### Exercise brief:
Exercise in exact copying: restate word for word only the lines below from the one containing "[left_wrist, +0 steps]" through the one containing "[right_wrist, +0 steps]", omitting any pictures.

### Recorded data:

=== Begin Enclosure ===

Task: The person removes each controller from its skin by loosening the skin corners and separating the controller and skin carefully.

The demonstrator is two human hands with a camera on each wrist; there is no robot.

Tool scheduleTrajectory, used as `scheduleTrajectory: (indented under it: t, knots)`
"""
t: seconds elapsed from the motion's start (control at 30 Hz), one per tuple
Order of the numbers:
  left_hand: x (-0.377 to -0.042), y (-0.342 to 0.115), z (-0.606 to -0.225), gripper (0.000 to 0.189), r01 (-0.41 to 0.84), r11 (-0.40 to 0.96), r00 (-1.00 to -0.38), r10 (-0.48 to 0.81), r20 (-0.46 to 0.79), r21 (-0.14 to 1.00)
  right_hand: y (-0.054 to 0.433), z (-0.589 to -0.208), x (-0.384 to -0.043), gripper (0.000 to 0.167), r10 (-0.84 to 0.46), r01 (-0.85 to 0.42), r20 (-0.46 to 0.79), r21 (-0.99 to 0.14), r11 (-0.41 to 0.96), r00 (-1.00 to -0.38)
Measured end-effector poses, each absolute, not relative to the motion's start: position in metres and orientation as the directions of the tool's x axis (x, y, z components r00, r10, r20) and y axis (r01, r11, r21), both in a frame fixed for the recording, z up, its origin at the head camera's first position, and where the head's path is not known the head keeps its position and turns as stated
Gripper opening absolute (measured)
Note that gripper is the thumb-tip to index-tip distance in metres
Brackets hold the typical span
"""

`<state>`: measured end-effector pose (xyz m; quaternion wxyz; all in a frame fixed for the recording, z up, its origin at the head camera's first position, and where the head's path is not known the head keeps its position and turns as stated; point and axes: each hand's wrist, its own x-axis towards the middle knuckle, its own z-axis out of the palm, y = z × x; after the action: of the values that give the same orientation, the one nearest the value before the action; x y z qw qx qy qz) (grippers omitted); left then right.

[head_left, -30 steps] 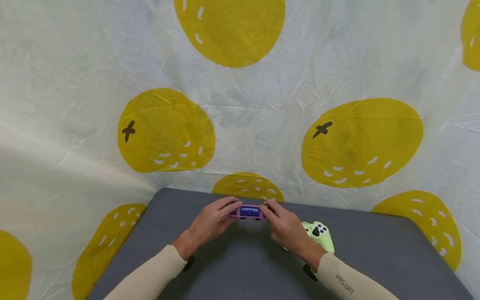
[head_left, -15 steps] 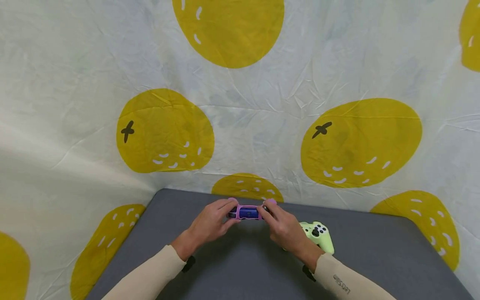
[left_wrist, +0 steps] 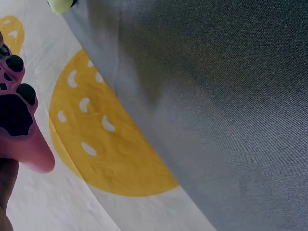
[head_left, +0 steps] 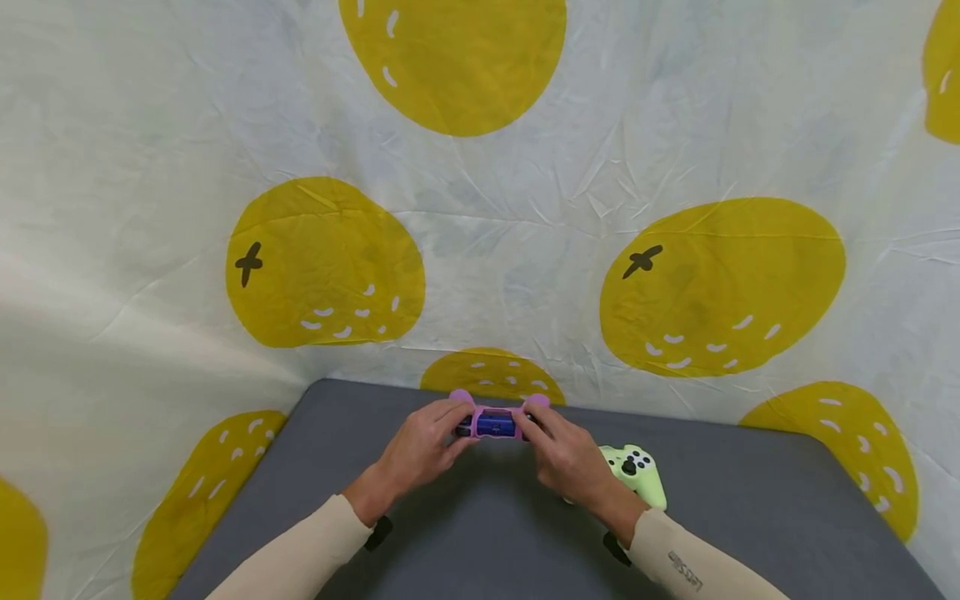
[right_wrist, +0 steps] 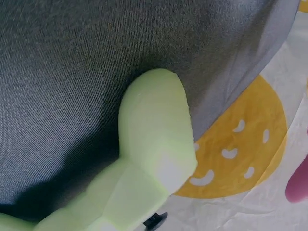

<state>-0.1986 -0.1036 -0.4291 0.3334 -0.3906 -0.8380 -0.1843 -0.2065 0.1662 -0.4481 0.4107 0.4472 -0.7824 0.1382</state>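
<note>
A blue game controller [head_left: 495,424] in a pink sleeve is held up over the dark grey table, its far edge toward the wall. My left hand [head_left: 422,446] pinches its left end, thumb along the near side and fingers on top. At the right end, my right hand [head_left: 566,454] grips it, with fingertips over the face. Both pink handles poke up past the fingers. The left wrist view catches a pink handle [left_wrist: 36,151] and dark thumbsticks. A second controller, light green [head_left: 643,482], is near my right wrist, partly hidden by the forearm; its green handle [right_wrist: 154,120] fills the right wrist view.
The grey cloth-covered table [head_left: 480,533] reaches back to a white fabric wall [head_left: 517,292] printed with large yellow fruit. More of this fabric hangs at the left side. Dark bands circle both wrists under beige sleeves [head_left: 300,546].
The controller has tipped in my hands, so its pink handles now show above the fingers. My left fingers have shifted outward along its end. The green controller stays put.
</note>
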Motion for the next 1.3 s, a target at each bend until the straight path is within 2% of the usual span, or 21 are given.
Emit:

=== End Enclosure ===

### Your solution:
[left_wrist, +0 steps] 
[head_left, +0 steps] 
[right_wrist, +0 steps] 

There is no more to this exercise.